I got every Hutton unit quota again.


Sent from my SM-N920V using Tapatalk


----------



## Jason (Oct 2, 2007)

lettheairout said:


> I got every Hutton unit quota again.
> 
> 
> Sent from my SM-N920V using Tapatalk


Dats right baby!!! Got em except fer rifle..... our crew gonna get his big brother this year!!!! Plus anterless!!!!


----------



## CPD67 (Mar 7, 2017)

*2 outta 3 ant bad*

i got gun and BP


----------



## lettheairout (Mar 11, 2008)

At least we aint gotta hop the fence this season. Still healing from the barb wire 

Sent from my SM-N920V using Tapatalk


----------



## delta dooler (Mar 6, 2008)

I got Hutton BP and gun !!!!!! 1st time puttin In and scored with zero points!! And being a non-resident to boot!! Guess imma have to buy a muzzleloader since I don’t have one!


----------



## Linkovich (Oct 24, 2007)

I got BW general and Perdido River late archery/ML


----------



## lettheairout (Mar 11, 2008)

U got a place to go in perdido?


Linkovich said:


> I got BW general and Perdido River late archery/ML


Sent from my SM-N920V using Tapatalk


----------



## Linkovich (Oct 24, 2007)

lettheairout said:


> U got a place to go in perdido?
> 
> Sent from my SM-N920V using Tapatalk


I've got one spot that I found last year during archery. Was really hoping to draw rifle this year to hunt that spot but I'll see what I can make happen with the smoke pole!


----------



## Catchin Hell (Oct 9, 2007)

I got BW Gun as group leader, now to learn how to add folks into my group. I didn't see any options for that when I applied...


----------



## Telum Pisces (Sep 27, 2007)

Catchin Hell said:


> I got BW Gun as group leader, now to learn how to add folks into my group. I didn't see any options for that when I applied...


Hahaha,

You can create a group quota. But people have to apply to that group after you have created it. 
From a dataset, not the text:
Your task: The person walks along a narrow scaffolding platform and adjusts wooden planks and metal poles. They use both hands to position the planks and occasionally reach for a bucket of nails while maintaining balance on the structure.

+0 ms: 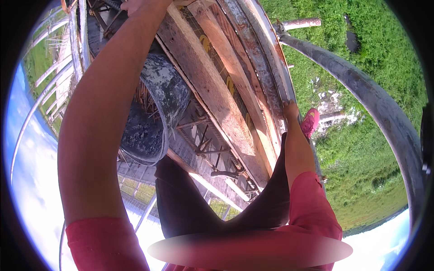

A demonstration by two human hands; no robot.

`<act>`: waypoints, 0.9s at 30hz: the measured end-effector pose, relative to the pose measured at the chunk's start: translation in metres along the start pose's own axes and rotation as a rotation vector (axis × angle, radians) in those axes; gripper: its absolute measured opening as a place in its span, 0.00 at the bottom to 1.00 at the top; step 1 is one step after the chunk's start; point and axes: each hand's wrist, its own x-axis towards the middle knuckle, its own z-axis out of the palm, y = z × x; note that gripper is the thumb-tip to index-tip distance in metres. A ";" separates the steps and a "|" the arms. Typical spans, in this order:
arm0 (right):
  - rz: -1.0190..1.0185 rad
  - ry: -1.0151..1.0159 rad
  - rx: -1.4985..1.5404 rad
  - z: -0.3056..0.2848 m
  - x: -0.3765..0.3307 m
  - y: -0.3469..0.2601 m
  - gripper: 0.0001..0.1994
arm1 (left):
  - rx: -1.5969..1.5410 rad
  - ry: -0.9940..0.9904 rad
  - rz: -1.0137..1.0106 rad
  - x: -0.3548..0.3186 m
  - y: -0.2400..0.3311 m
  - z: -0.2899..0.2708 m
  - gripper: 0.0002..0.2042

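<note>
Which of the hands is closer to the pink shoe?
Right. The right hand is just left of the pink shoe in the picture, at the long metal beam. The left hand is much farther away, partly cut off at the top edge.

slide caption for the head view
Right hand at a metal beam, with wooden planks and a grey bucket to its left.

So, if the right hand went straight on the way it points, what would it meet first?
Most likely the long metal beam: the right hand appears to be at its edge, though depth and exact contact are hard to judge here.
</note>
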 end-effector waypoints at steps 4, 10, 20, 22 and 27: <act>-0.081 -0.044 0.019 -0.006 0.006 0.013 0.22 | -0.486 -0.147 -0.492 0.003 0.001 -0.013 0.53; -0.092 0.040 0.112 -0.002 0.005 0.020 0.24 | -0.475 -0.195 -0.529 0.005 0.002 -0.007 0.54; -0.160 0.018 0.197 -0.022 -0.013 -0.013 0.24 | -0.459 -0.200 -0.468 0.009 -0.006 0.006 0.55; -0.159 0.059 0.231 -0.033 -0.019 -0.032 0.26 | -0.461 -0.167 -0.474 0.012 -0.003 0.005 0.54; -0.186 0.144 0.195 -0.063 -0.057 -0.081 0.22 | -0.504 -0.189 -0.519 0.006 0.002 -0.005 0.53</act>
Just general gun for Blackwater as usual and I got the Blackwater Family hunt. Hopefully I put the kids on them that weekend!


----------



## jspooney (Oct 2, 2007)

BW family hunt and First general gun Hutton unit.


----------



## lettheairout (Mar 11, 2008)

Telum Pisces said:


> Hahaha,
> 
> You can create a group quota. But people have to apply to that group after you have created it.
> 
> Just general gun for Blackwater as usual and I got the Blackwater Family hunt. Hopefully I put the kids on them that weekend!


We can catch up that weekend somewhere


----------



## Telum Pisces (Sep 27, 2007)

lettheairout said:


> We can catch up that weekend somewhere


I plan to be out in the woods of BW more this year. We'll have to get up for sure.:thumbsup:


----------



## Yellow River Cat (May 3, 2008)

I need to check out what my disability hunting license covers 
Didn’t need a quota for general gun in BW or Yellow River last year but FWC has been known to change the rules 
I sit on a couple of crossings and fish. Had some nice bucks cross just never in season.


Sent from my iPhone using Tapatalk


----------



## fairpoint (May 9, 2013)

delta dooler said:


> I got Hutton BP and gun !!!!!! 1st time puttin In and scored with zero points!! And being a non-resident to boot!! Guess imma have to buy a muzzleloader since I don’t have one!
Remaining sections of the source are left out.